* _WORK REQUEST_: Set the pictures aside and transcribe exactly the lines from the one containing "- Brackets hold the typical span" through the final line of the records.

* _Records from a collection_:

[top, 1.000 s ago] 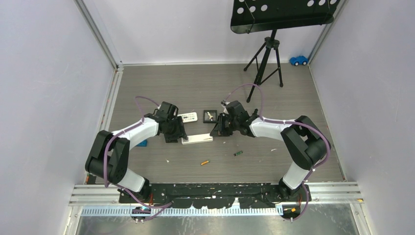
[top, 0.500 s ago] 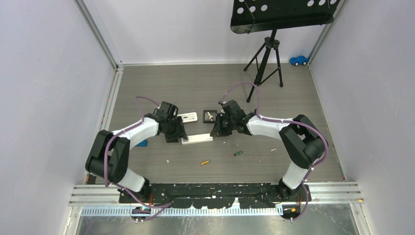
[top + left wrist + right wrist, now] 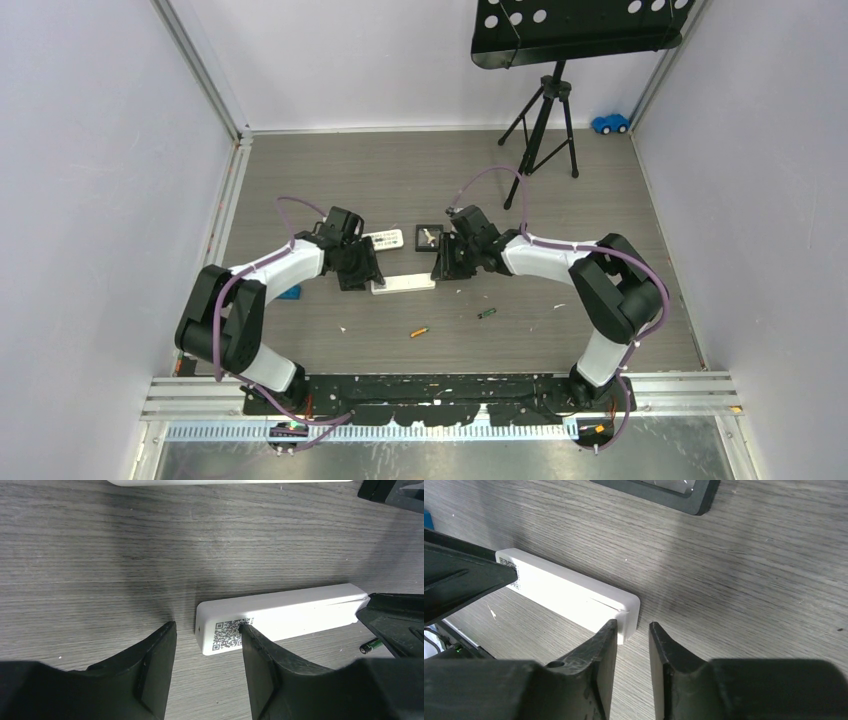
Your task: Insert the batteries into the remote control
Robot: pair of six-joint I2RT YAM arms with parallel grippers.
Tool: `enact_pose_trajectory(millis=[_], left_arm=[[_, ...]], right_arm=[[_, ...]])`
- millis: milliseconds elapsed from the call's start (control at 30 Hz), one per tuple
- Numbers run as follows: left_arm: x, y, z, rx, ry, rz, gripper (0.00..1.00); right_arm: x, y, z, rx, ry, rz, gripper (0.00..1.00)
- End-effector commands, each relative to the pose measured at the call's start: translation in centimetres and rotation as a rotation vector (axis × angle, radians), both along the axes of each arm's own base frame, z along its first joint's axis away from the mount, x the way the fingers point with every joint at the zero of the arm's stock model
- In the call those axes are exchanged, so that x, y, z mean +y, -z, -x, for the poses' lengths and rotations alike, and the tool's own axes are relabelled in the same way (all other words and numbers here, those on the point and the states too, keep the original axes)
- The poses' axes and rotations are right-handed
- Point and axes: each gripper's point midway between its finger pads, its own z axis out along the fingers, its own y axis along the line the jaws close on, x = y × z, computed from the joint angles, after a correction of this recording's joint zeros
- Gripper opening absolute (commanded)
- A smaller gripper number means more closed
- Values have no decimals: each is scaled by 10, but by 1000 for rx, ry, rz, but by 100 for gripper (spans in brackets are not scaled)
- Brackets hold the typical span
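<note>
Grey tabletop (image 3: 100, 555): slim white rectangular remote (image 3: 285, 612) ungripped, left gripper (image 3: 207, 627) wide at 9 o'clock, right gripper (image 3: 633, 625) narrow at 3 o'clock; a push could skid it.

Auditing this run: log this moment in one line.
remote back-up; left gripper open, one end; right gripper open, other end; batteries loose

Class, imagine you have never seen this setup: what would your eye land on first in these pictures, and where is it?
The white remote control in the middle, lying back up, with the left gripper at its QR-code end and the right gripper at the other, both with jaws open. Nearer the front edge, an orange battery and a green-and-black battery lie loose.
</note>
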Motion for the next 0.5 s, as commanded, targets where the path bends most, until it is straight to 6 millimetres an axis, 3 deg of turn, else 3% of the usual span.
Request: enact_pose_trajectory(millis=[0,467], left_arm=[[6,7,-3,-5,9,-46,52],[6,9,-2,1,10,-44,52]], right_arm=[[-13,21,8,43,1,76,37],[-1,19,11,62,1,-1,50]])
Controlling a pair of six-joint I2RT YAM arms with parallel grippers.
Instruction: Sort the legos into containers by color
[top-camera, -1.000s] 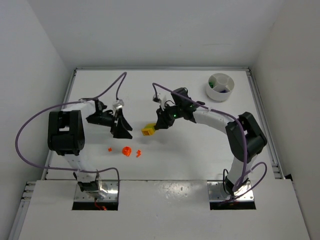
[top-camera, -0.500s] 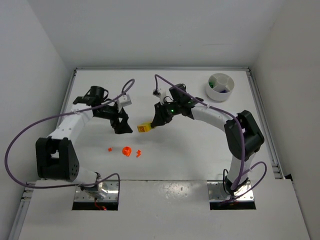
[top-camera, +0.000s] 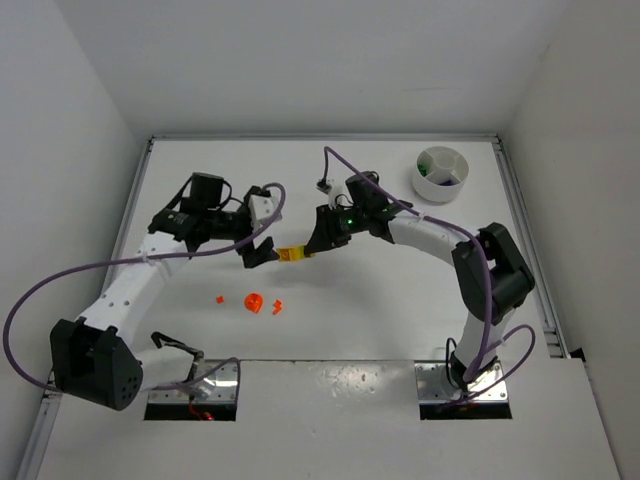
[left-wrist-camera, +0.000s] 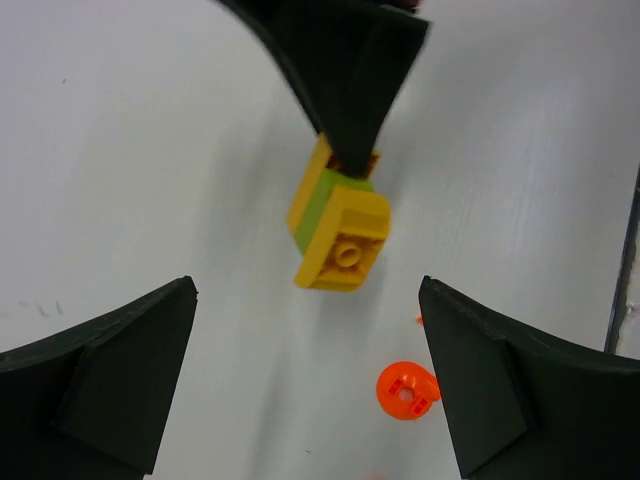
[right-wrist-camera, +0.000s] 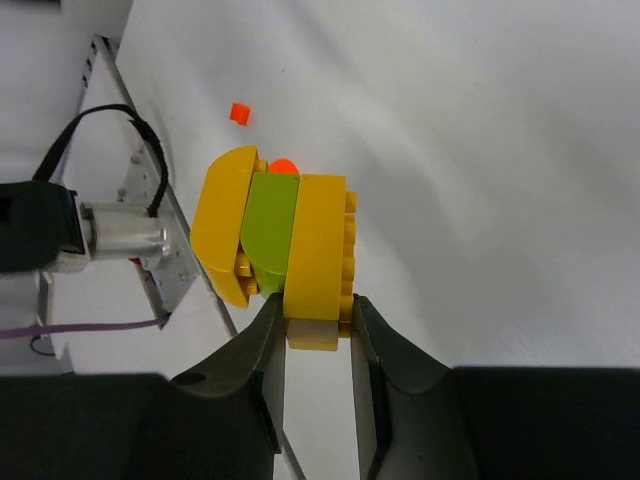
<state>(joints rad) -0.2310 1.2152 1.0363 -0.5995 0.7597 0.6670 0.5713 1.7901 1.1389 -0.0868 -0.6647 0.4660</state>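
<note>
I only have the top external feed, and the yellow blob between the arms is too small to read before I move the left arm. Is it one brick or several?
Observer: Several. The right wrist view shows a stack with a green piece sandwiched between two yellow ones.
Operator: Which claw has it?
Observer: The right claw is pinching one yellow end, shut on it.
Operator: And the left claw?
Observer: In the left wrist view the left claw is open. Its fingers are spread wide on either side and do not touch the stack.
</note>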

* _SOLVED PROBLEM_:
- Brackets hold the typical span
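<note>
Grey tabletop (image 3: 100, 555): slim white rectangular remote (image 3: 285, 612) ungripped, left gripper (image 3: 207, 627) wide at 9 o'clock, right gripper (image 3: 633, 625) narrow at 3 o'clock; a push could skid it.

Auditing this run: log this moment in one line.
remote back-up; left gripper open, one end; right gripper open, other end; batteries loose

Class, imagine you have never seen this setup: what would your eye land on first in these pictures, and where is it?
The white remote control in the middle, lying back up, with the left gripper at its QR-code end and the right gripper at the other, both with jaws open. Nearer the front edge, an orange battery and a green-and-black battery lie loose.
</note>
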Motion for the next 0.5 s, as commanded, targets where the path bends most, until it is straight to 6 millimetres an axis, 3 deg of turn, else 3% of the usual span.
Request: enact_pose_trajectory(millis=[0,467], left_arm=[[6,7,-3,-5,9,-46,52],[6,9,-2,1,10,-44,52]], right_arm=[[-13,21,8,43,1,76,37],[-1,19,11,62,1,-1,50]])
Controlling a pair of six-joint I2RT YAM arms with parallel grippers.
Instruction: Sort the legos into containers by color
[top-camera, -1.000s] 
[top-camera, -0.500s] 
[top-camera, +0.000s] 
[left-wrist-camera, +0.000s] 
[right-wrist-camera, +0.000s] 
<state>(joints rad) -0.2310 1.2152 1.0363 -0.5995 0.7597 0.6670 0.5713 1.7901 1.1389 -0.0868 -0.6647 0.4660</state>
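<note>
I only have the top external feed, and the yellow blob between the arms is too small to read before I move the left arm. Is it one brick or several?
Observer: Several. The right wrist view shows a stack with a green piece sandwiched between two yellow ones.
Operator: Which claw has it?
Observer: The right claw is pinching one yellow end, shut on it.
Operator: And the left claw?
Observer: In the left wrist view the left claw is open. Its fingers are spread wide on either side and do not touch the stack.
</note>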

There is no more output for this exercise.